■ Given data ■
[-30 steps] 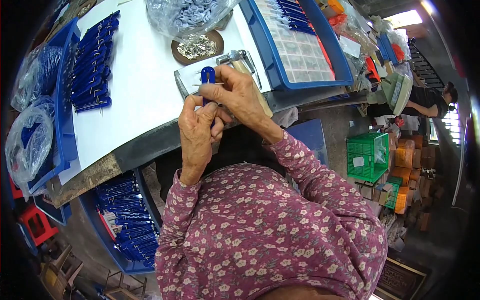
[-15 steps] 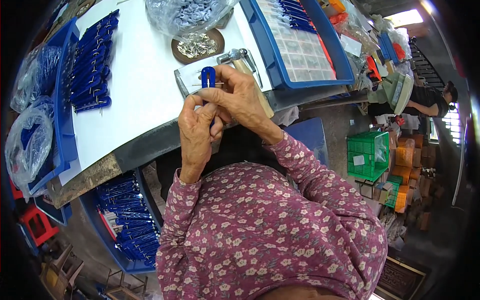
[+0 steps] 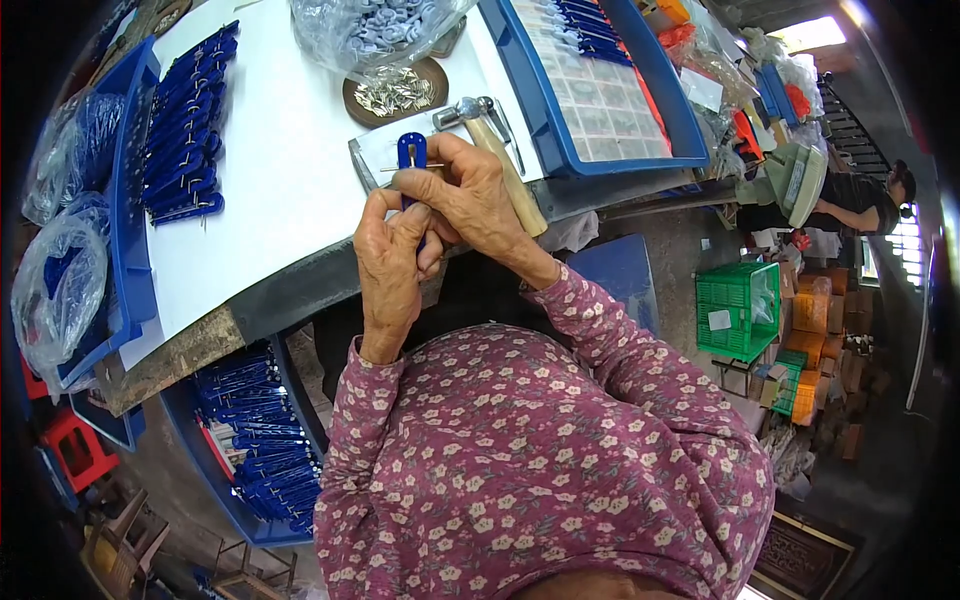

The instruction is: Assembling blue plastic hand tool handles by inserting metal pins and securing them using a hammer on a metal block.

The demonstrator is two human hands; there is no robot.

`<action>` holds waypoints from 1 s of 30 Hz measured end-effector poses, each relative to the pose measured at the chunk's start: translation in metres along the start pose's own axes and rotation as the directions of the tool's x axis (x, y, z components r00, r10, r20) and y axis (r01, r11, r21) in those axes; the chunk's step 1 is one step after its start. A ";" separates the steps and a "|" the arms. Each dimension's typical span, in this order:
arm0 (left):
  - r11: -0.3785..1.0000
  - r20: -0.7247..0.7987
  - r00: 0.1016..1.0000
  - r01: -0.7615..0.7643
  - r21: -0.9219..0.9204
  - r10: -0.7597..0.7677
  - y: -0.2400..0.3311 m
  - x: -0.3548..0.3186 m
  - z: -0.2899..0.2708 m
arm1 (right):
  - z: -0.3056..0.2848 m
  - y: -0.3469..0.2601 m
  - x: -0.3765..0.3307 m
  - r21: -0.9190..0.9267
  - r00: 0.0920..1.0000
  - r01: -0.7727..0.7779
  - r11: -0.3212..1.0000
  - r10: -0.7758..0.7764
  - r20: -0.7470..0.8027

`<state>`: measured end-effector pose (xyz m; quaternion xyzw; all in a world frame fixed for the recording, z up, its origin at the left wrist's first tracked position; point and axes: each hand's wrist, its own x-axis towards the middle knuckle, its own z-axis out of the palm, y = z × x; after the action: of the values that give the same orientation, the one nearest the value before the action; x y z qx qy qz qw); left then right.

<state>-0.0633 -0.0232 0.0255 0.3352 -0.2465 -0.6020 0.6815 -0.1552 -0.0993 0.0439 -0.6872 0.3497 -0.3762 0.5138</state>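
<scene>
Both hands meet over the table's front edge around a slim blue plastic handle (image 3: 411, 148) with a slot in its upper end. A thin metal pin (image 3: 431, 168) sticks out sideways from it. My left hand (image 3: 388, 250) is closed round the lower part, which the fingers mostly hide. The fingers of my right hand (image 3: 475, 200) pinch the handle higher up, near the pin. Just beyond lie a metal block (image 3: 361, 165) and a hammer (image 3: 508, 180) with a wooden shaft. Farther back is a round brown dish (image 3: 352, 108) of small metal pins (image 3: 398, 92).
A row of blue handles (image 3: 185, 130) lies on the white tabletop (image 3: 275, 180) at left, beside a blue tray (image 3: 130, 250) with bagged parts. Another blue tray (image 3: 555, 130) stands right. Below the table is a bin of blue pieces (image 3: 265, 440). A person (image 3: 870, 210) is far right.
My hands and the blue handle have shifted very slightly to the left. The grip looks the same, and the things on the table have stayed put.
</scene>
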 end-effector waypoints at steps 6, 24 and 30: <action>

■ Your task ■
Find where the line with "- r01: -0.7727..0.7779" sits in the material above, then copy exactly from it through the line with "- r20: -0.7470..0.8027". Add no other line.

■ Solution ■
  - r01: -0.7727..0.7779
  - r11: -0.3212..1.0000
  - r10: -0.7758..0.7764
  - r20: -0.7470..0.8027

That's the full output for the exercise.